[[ Data excerpt open ]]
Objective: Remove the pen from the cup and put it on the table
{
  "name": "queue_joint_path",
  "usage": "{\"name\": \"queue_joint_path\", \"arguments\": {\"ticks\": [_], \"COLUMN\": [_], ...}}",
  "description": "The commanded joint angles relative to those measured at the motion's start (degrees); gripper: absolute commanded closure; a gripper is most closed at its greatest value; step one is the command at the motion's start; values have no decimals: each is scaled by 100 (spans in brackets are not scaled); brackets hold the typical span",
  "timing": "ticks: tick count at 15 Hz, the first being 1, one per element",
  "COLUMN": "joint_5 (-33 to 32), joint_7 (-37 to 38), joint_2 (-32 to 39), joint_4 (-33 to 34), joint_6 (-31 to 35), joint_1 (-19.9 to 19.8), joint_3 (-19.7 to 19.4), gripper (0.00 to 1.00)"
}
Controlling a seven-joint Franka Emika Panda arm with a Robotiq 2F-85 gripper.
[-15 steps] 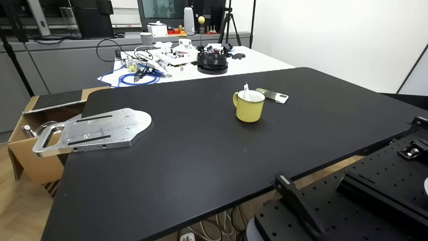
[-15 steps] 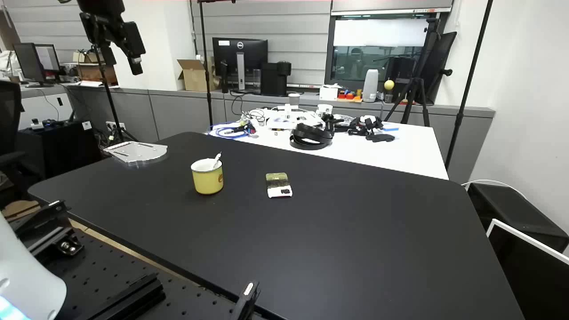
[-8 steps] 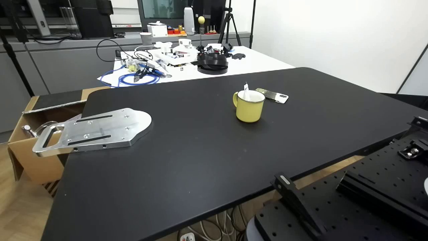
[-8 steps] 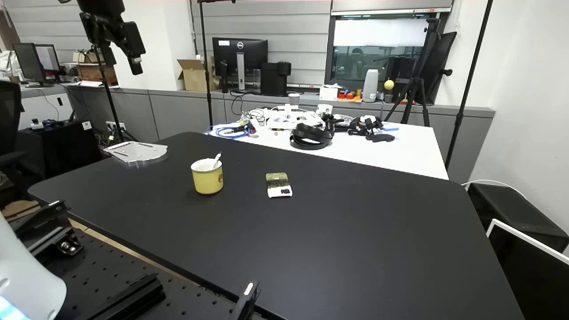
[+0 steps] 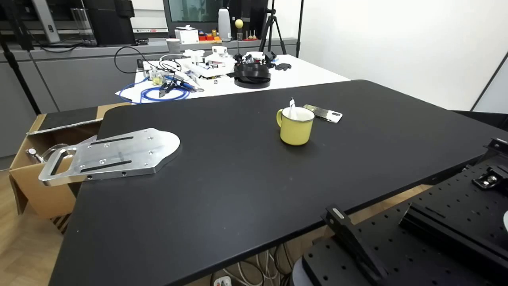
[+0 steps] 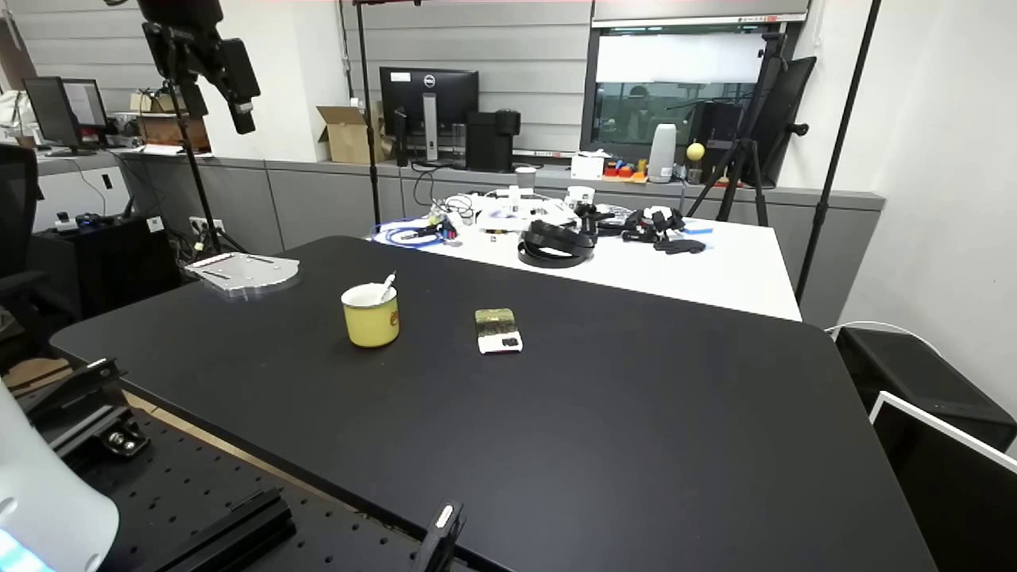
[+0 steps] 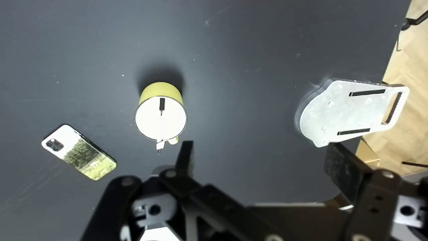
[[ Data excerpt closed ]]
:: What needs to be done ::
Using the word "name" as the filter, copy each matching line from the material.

:: Answer below ::
  "name": "queue_joint_path",
  "usage": "{\"name\": \"queue_joint_path\", \"arguments\": {\"ticks\": [_], \"COLUMN\": [_], ...}}",

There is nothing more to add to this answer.